Look through the records below for the line with "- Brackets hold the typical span" and the line with "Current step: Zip", then return those lines and all lines between, exactly.
Start of Extracted material
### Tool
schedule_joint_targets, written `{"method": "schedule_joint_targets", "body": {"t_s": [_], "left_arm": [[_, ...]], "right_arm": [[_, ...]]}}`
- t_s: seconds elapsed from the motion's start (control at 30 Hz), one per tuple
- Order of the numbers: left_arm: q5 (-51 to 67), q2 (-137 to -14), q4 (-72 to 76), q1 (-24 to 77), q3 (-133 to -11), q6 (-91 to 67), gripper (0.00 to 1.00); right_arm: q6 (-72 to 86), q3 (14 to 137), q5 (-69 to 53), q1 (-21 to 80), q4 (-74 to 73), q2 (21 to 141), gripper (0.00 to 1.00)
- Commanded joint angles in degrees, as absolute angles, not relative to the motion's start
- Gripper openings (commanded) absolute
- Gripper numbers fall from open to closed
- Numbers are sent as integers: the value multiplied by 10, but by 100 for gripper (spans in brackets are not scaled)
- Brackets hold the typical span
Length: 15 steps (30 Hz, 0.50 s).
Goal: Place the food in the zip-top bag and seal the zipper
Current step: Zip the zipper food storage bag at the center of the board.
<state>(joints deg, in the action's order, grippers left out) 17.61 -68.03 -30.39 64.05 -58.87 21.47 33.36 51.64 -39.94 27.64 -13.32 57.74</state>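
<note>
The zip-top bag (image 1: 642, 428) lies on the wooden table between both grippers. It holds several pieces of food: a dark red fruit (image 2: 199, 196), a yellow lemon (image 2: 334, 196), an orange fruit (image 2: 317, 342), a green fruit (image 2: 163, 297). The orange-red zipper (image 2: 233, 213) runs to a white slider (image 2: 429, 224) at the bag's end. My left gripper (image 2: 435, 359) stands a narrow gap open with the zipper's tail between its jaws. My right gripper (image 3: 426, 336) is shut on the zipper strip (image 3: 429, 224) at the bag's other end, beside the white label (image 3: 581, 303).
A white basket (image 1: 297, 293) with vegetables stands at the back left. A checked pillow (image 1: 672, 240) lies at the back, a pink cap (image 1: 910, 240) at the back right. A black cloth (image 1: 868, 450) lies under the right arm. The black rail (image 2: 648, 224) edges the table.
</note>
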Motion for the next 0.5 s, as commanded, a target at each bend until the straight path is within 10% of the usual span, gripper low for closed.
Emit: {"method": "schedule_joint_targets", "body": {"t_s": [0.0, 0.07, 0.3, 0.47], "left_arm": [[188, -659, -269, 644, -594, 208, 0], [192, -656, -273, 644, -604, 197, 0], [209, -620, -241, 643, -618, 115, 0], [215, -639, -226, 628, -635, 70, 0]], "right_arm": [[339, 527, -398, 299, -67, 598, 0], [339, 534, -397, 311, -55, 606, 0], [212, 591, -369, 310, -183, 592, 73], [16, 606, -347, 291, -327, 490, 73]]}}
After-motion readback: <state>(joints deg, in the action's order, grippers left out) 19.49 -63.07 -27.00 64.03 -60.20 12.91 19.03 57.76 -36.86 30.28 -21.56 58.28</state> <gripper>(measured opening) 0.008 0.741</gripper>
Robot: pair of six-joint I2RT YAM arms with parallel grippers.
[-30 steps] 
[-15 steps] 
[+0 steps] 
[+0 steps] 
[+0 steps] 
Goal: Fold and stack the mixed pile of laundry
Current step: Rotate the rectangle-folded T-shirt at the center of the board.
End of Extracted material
_Task response_
- Brackets hold the typical span
Length: 15 steps (30 Hz, 0.50 s).
Goal: Place the food in the zip-top bag and seal the zipper
Current step: Zip the zipper food storage bag at the center of the board.

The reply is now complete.